Abstract
An information system as a database that shows relationships between objects and attributes is a crucial mathematical model in the field of artificial intelligence. A real-valued information system is an information system where information function values of each attribute are real numbers. This paper explores information structures in an incomplete real-valued information system. Distances between two objects in a given subsystem of an incomplete real-valued information system is first constructed. Then, the fuzzy T cos -equivalence relation, induced by this subsystem by using Gaussian kernel method, is obtained, where Gaussian kernel is based on this distance. Next, information structure of this subsystem is proposed. Moreover, relationships between two information structures are studied from the two aspects of dependence and separation. Finally, the dependence between two information structures is studied by using inclusion degree. These results will be helpful for establishing a framework of granular computing.
Keywords
Introduction
Research background and related works
Granular computing, presented by Zadeh [45–48], is a basic issue in knowledge representation and data mining. Its purpose is to seek for an approximation scheme, which allows us to view a phenomenon with different levels of granularity and then can effectively solve a complex problem. Information granulation, organization and causation are basic notions of granular computing. Information granule is a family of objects that are drawn together by some constraints, such as indistinguishability, similarity or functionality. The process of constructing information granules is called information granulation. It granulates a universe into a family of disjoint or overlapping information granules. Granular structure is the family of information granules where the internal structure of each information granule is visible as a sub-structure. Naturally, granular structure can be depicted as a vector consisting of information granules. Lin [11–13] and Yao [40–42] explained the importance of granular computing, this aroused people’s interest in it. Until now, the study on granular computing mainly has four methods, i.e., rough set theory [24], fuzzy set theory [44], concept lattice [23, 35] and quotient space theory [51].

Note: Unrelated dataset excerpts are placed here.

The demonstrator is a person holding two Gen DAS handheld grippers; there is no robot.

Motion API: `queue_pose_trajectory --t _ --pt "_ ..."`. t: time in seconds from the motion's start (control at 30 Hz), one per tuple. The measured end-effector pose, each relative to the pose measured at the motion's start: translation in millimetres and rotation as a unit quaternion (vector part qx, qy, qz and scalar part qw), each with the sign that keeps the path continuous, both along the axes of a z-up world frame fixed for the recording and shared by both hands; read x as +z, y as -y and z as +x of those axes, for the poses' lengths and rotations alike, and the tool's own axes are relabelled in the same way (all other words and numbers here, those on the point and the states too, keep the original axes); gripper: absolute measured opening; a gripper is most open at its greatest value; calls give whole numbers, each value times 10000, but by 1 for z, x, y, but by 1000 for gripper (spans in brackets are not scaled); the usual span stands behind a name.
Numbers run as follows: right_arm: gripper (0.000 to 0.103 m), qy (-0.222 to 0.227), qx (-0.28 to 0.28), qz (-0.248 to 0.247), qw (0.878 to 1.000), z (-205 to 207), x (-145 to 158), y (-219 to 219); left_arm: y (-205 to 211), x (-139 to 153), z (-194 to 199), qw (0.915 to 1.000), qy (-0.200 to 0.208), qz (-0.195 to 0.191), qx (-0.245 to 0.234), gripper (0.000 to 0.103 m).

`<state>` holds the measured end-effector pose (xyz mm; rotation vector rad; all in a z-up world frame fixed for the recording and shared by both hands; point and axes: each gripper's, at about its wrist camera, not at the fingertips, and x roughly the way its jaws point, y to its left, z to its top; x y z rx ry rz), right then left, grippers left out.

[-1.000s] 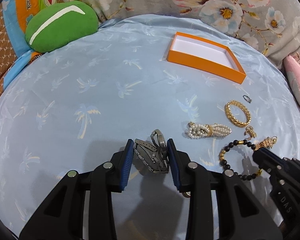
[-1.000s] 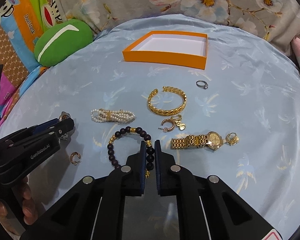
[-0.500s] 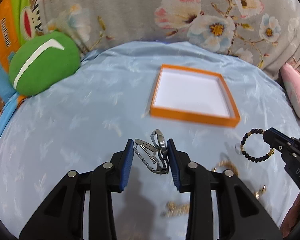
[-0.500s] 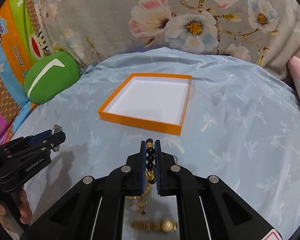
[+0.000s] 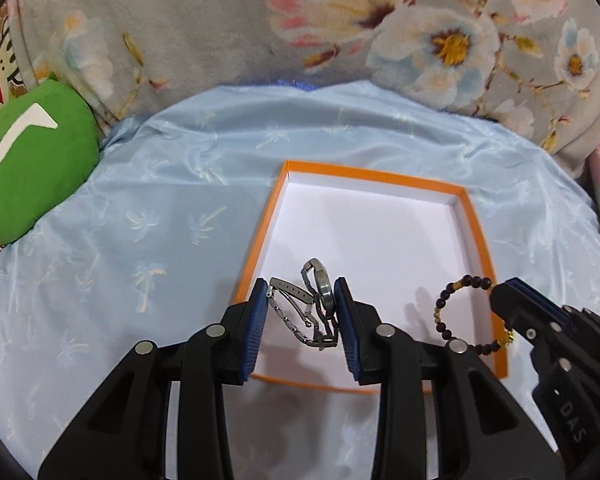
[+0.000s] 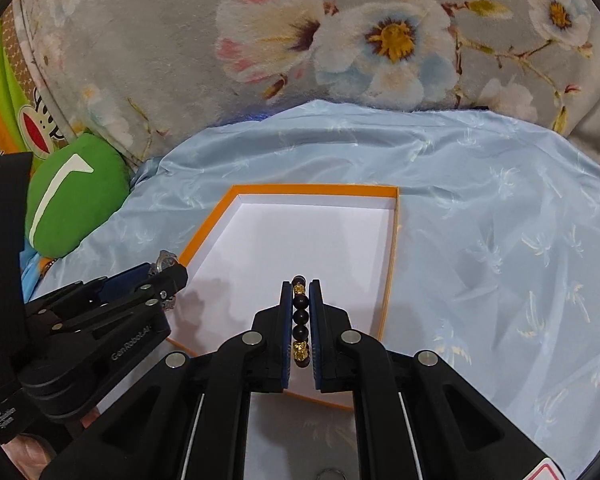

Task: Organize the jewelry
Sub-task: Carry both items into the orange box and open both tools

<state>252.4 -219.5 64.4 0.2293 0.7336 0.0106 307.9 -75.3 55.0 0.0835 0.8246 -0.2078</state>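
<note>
Both grippers hang over the orange box (image 5: 474, 216), a shallow tray with a white floor that lies on the pale blue palm-print sheet (image 5: 160, 220). The left gripper (image 5: 300, 312) has its blue pads partly apart and clamped on a crumpled silver watch (image 5: 314, 308), which sits between them above the near left corner of the box. The right gripper (image 6: 302, 312) has its jaws almost together, pinching a dark beaded bracelet (image 6: 300, 316) with gold beads; in the left wrist view that bracelet (image 5: 446, 312) dangles as a loop over the near right part of the box floor. A green cushion (image 5: 28, 168) lies at the sheet's far left edge, against a flowered grey blanket (image 5: 340, 32).
</note>
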Motion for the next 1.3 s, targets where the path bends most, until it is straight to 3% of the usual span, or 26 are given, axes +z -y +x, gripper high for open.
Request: queue_pose_trajectory --t 0.17,0.47,0.57,0.63,0.87,1.3 --pt "7 -218 -31 163 9996 17 -24 8 0 -28 16 9995 -309 -9 107 33" --pt "10 -538 4 -301 9981 26 -49 -3 7 -47 18 9991 -331 271 77 33" --pt "14 -552 -12 -519 9971 22 -49 -8 7 -49 17 9990 -345 287 81 49" --pt "15 -553 -11 -602 9967 18 -48 -10 8 -49 14 9989 -310 333 70 52" --pt "15 -599 87 -1163 9914 -3 -50 -21 8 -50 -10 9987 -175 487 -22 53" --pt "15 -697 439 -1173 9897 -68 -52 -27 -6 -49 -84 9987 -259 364 -224 53"
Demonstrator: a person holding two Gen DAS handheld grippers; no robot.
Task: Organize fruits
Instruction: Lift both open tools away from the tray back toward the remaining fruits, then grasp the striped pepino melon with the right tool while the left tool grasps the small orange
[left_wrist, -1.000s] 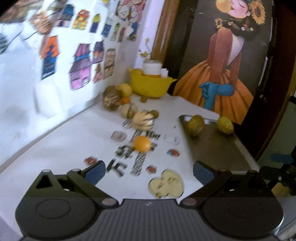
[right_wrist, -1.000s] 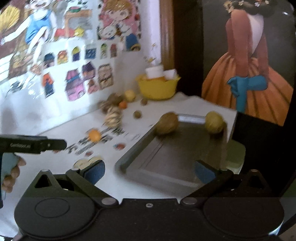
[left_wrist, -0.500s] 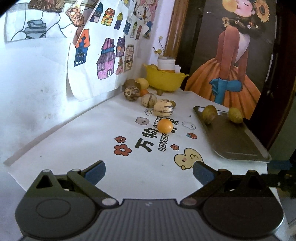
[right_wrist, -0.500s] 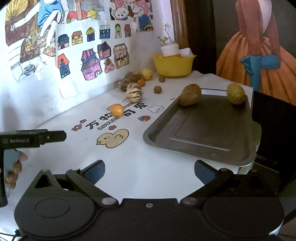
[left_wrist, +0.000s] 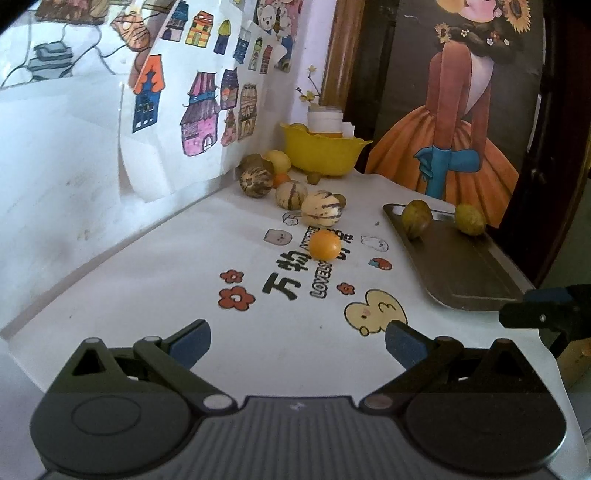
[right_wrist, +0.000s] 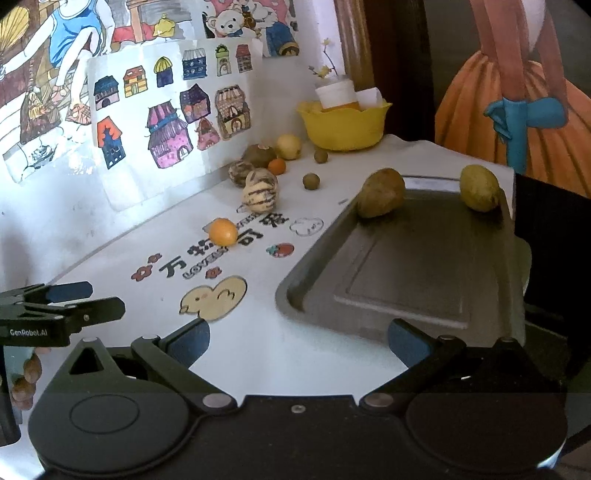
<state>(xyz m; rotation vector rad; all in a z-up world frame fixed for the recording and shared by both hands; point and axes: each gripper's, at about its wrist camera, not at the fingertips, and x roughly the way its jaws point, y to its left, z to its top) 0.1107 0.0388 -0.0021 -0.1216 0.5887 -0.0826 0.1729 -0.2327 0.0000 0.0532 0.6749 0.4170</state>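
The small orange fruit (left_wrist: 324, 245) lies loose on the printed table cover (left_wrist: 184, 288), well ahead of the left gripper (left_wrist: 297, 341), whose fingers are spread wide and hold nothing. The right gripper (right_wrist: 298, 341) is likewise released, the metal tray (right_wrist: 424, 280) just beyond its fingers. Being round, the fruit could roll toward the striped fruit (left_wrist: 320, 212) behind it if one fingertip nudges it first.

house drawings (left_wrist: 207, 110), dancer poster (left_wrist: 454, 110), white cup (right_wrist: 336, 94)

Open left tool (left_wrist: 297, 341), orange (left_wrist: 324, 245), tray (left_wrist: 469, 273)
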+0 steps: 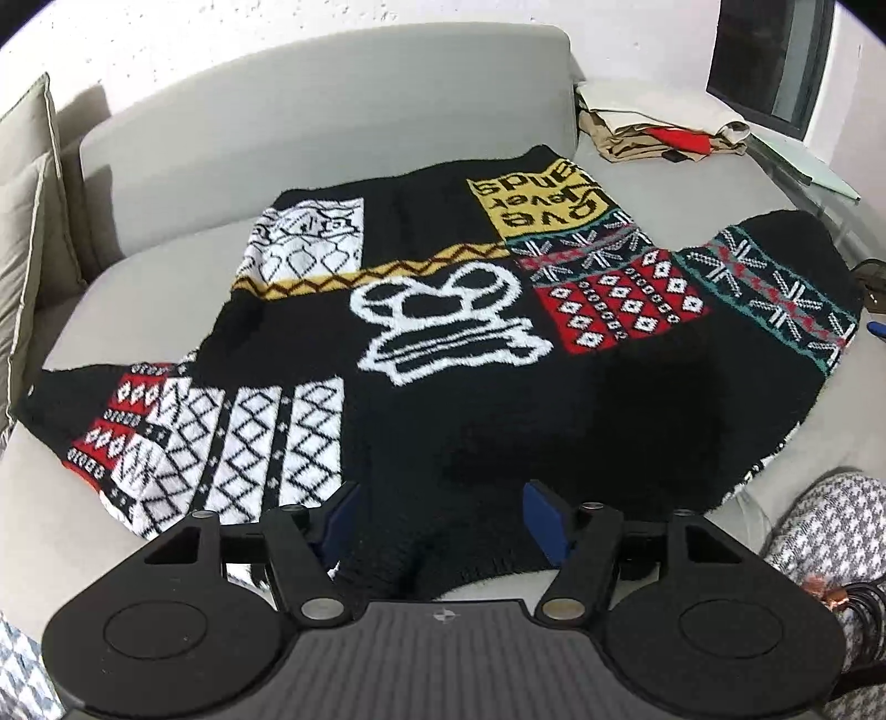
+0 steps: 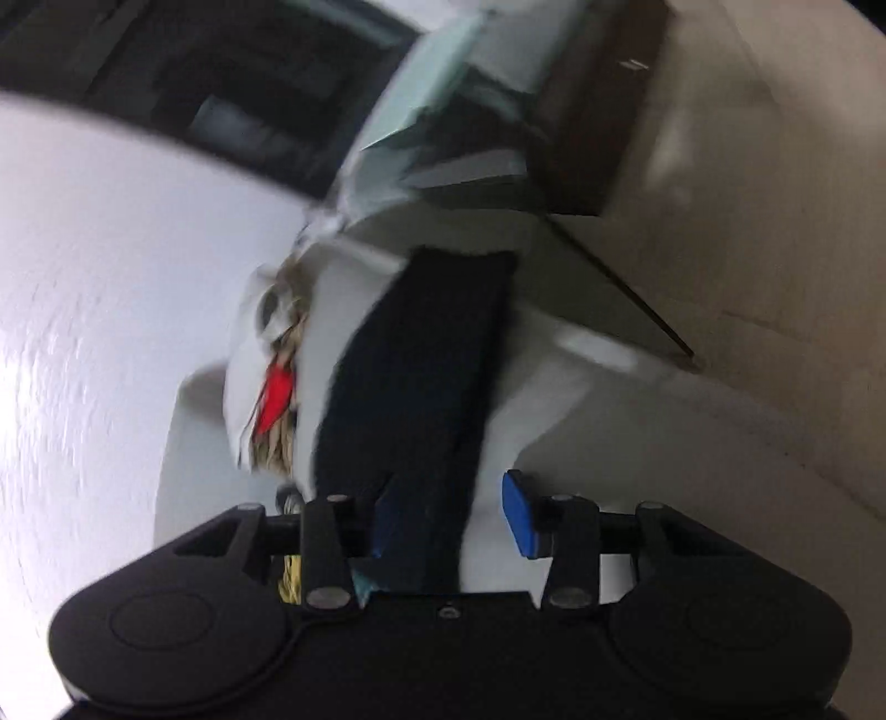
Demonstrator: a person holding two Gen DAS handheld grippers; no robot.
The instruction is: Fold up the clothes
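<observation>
Patterned sweater spread on grey sofa, white wall behind.

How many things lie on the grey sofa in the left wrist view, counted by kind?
Patterned black sweater, spread flat: 1
Pile of folded beige and white clothes: 1
Grey cushions at the left end: 2
Total: 4

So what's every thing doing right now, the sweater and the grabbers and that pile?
Patterned sweater: spread flat on the grey sofa, not yet folded.
Left gripper: fingers apart above the sweater's near edge, gripping nothing.
Right gripper: open; dark cloth lies between its fingers, picture blurred.
Folded clothes pile: stacked at the sofa's back.
</observation>
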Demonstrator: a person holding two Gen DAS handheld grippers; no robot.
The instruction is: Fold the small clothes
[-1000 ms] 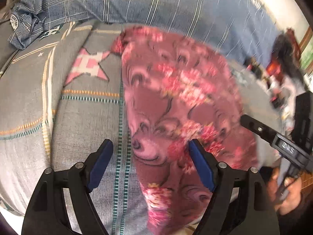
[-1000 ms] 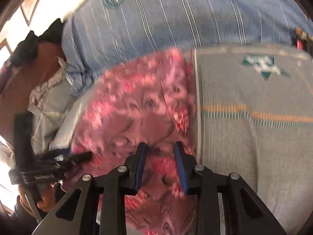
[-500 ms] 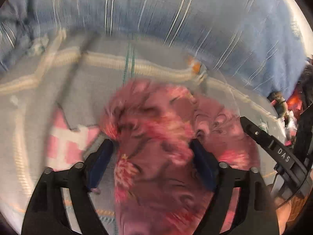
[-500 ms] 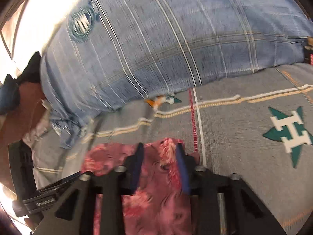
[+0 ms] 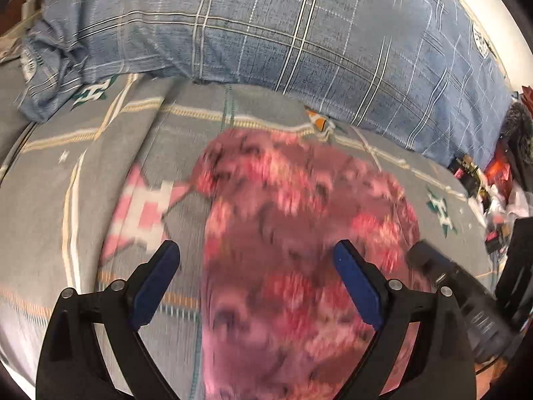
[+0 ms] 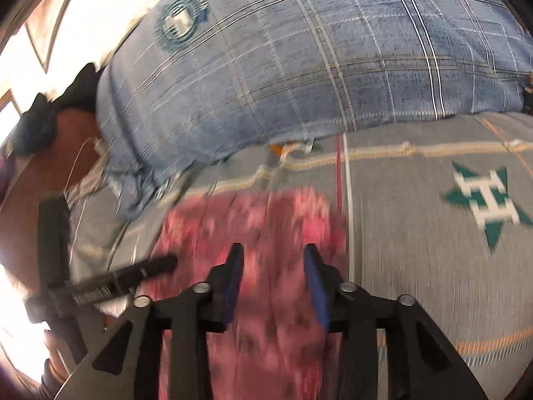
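- Left tool [image 5: 256, 260] is spread wide over the pink floral garment [image 5: 299, 233], gripping nothing; right tool [image 6: 273, 260] is parted too, holding nothing.
- Blue plaid pillow [image 6: 299, 66] lies along the far side of the bed.
- Grey star-patterned bedsheet [image 6: 416, 250] carries the garment, lying blurred below both tools.

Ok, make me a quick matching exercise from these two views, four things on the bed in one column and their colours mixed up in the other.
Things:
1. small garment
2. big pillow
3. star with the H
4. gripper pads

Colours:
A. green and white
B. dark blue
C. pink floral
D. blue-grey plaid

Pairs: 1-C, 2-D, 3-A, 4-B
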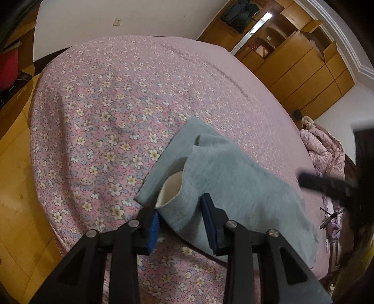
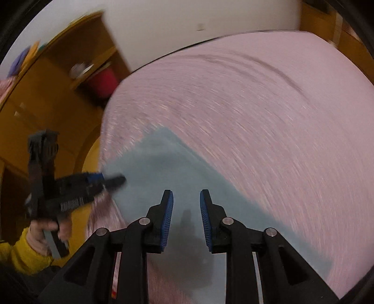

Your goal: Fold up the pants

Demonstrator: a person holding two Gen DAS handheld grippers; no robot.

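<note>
- The bed [image 1: 140,93] fills most of both views, covered by a pink bedspread printed with small white and blue flowers; in the right wrist view the print is smeared by motion blur.
- A wooden wardrobe [image 1: 299,67] runs along the far wall, with dark clothes stowed in an upper opening.
- The pants [image 1: 233,182], a fluffy pale blue-grey pair with a cream lining showing at an open cuff, lie on the near corner of the bed, partly doubled over themselves.
- A pink quilted garment [image 1: 325,147] is heaped past the bed's right edge.
- The left tongs [image 1: 180,217] are spread, with the pants' cuff between the blue pads; whether either pad touches the fabric cannot be told.
- The right tongs [image 2: 186,208] are spread too, hovering above the pants [image 2: 168,168] and pinching nothing.
- A hand [image 2: 46,230] in a yellow sleeve grips the left tool's handle.
- A white label on that tool carries print too blurred to read.
- A wall outlet [image 1: 117,21] shows no readable writing.
</note>
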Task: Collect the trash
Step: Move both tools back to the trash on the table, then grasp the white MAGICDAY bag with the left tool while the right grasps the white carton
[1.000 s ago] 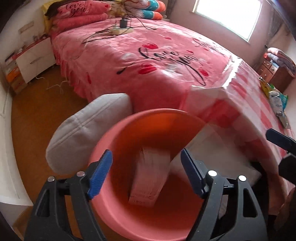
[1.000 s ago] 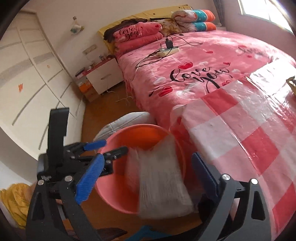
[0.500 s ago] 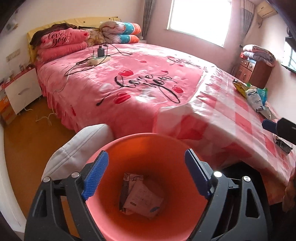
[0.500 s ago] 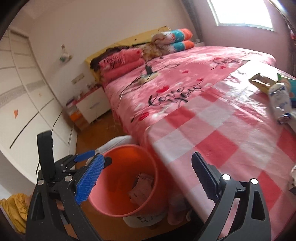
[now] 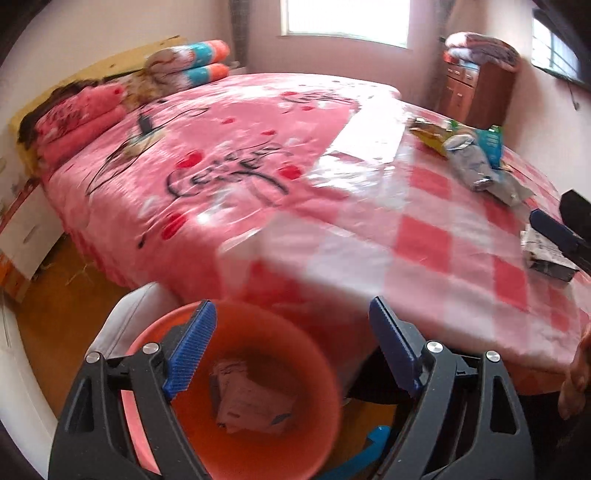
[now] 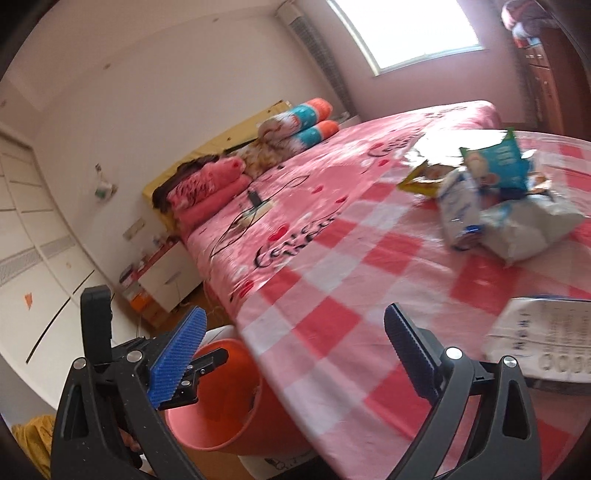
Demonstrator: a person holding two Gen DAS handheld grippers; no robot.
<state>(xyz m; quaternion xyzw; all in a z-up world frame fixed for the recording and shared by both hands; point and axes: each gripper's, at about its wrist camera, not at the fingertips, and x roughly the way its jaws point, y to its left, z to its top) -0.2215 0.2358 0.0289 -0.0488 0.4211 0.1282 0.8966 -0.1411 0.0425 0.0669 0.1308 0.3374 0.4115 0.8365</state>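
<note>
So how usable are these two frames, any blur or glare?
Left wrist view: motion blur smears the checked cloth edge and bucket rim; window blown out, glare on the plastic. Right wrist view: wrappers soft, window overexposed. Both show fisheye curvature and dark corners.

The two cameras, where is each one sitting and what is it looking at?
Left wrist: sits on the left claw, looking down into the orange bin; a hand shows at right.
Right wrist: sits on the right claw, facing the checked table and wrappers.
Both see the bed, bin and table.
</note>
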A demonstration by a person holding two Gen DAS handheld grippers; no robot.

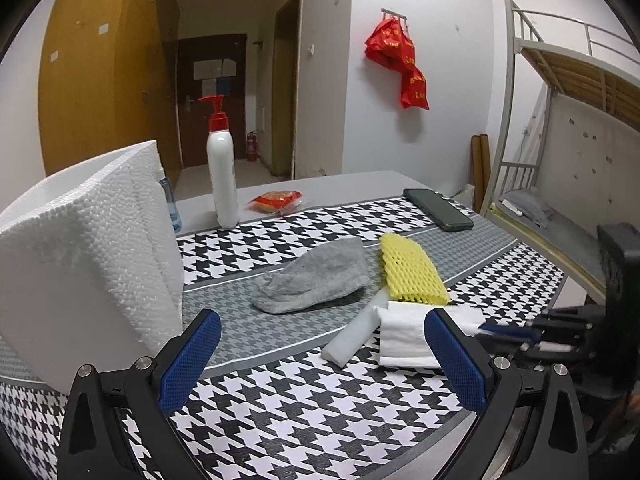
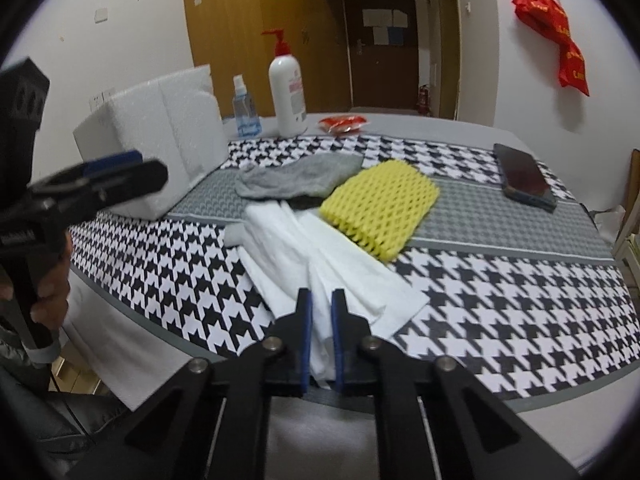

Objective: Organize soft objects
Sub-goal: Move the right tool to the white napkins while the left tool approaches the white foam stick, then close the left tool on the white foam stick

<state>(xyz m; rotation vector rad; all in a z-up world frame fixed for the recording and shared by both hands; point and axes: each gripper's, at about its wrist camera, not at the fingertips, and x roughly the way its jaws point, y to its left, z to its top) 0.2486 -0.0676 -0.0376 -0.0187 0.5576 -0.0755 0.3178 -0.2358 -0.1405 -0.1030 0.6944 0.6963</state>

Rough set theory is an effective tool to deal with uncertainty. An information system based on rough set theory was presented by Pawlak [24, 27]. Most applications of rough sets, such as uncertaintymodeling [2, 32], reasoning with uncertainty [39, 40], rule extraction [1, 36], uncertainty measure [3, 49], classification and feature selection [5, 33] are related to information systems.
In granular computing in information systems, the study of information structures is an important research topic. An equivalence relation is a special kind of similarity between two objects from a data set. Given an information system, each attribute subset determines an equivalence relation on the object set of this system. This equivalence relation partitions the object set into some disjoint classes, these classes are said to be equivalence classes. If two objects belong to the same equivalence class, then we may say that they cannot be distinguished under this equivalence relation. Thus, each equivalence class is seen as an information granule consisting of indistinguishable objects [1]. The family of all these information granules constitutes a vector, this vector is said to be an information structure in the given information system induced by this attribute subset. Actually, information structures in an information system are granular structures in the meaning of granular computing. For example, Zhang et al. [49] considered information structures in a fully fuzzy information system; Li et al. [18, 19] studied knowledge structures in a knowledge base and relationships between knowledge bases; Li et al. [17] gave information structure in distributed fc-decision information systems.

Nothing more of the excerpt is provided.